Ma etere non è solo quella chiarezza che diventa parola, dialogo, la volta notturna del nostro cielo interiore in cui brillano le stelle dei nostri alfabeti che ci mettono in comunicazione e ci permettono di esprimerci e far vibrare il silenzio. Etere è anche radice dell’esistenza, prima manifestazione di una nostra intenzione che deve poi realizzarsi tornando verso la terra per trovare una sua dimensione nella realtà. Per realizzare un progetto, dobbiamo prima pensarlo. Quindi se nel percorso di purificazione, che dall’umano risale all’indiviso, Etere è il quinto ed ultimo elemento, porta di accesso all’immanifesto, nel percorso inverso, che dall’unità si divide nel molteplice per concretizzarsi, esso è il primo, in un perfetto gioco di specchi e corrispondenze che collegano l’uomo e il cosmo.

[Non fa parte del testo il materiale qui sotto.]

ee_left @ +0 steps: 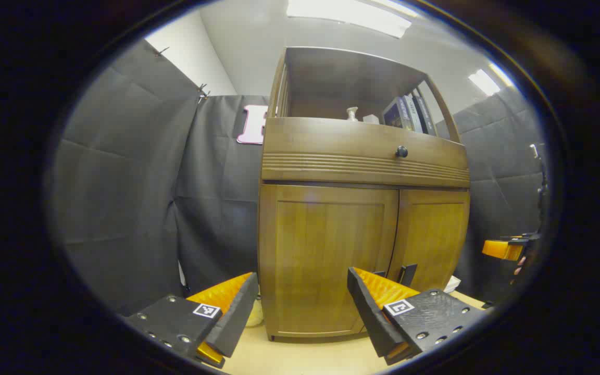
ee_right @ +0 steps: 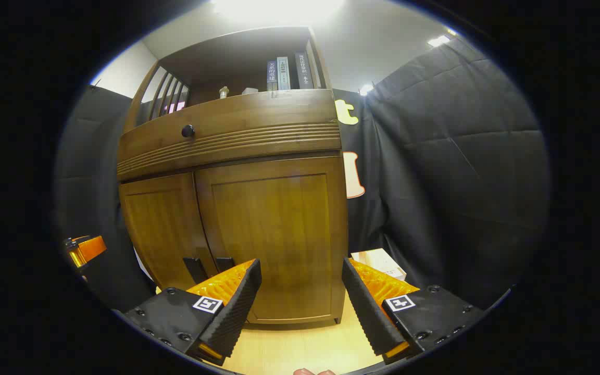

Prenderci cura del mondo dell’etere, vuol dire curare gli irrigidimenti della mente attraverso lo scioglimento dei blocchi psicosomatici al livello del collo. Per farlo non possiamo non prendere in considerazione il respiro clavicolare, che ci purifica dalle tensioni emotive essendo il più vicino alla mente e collegato alla gestualità delle nostre mani.  Attraverso asana specifici che coinvolgono la parte alta del nostro corpo, vertebre cervicali, spalle, braccia, mandibola, comprese le corde vocali, andremo a riportare nel nostro spazio di coscienza zone dimenticate. In modo ancora più profondo, potremo usare tecniche di pranayama per levare dalla gola tutti i blocchi che ci impediscono di far emergere i nostri pensieri liberamente e metterci finalmente in ascolto di quella profonda vibrazione della vita nel silenzio che è l’attimo presente in cui tutto accade.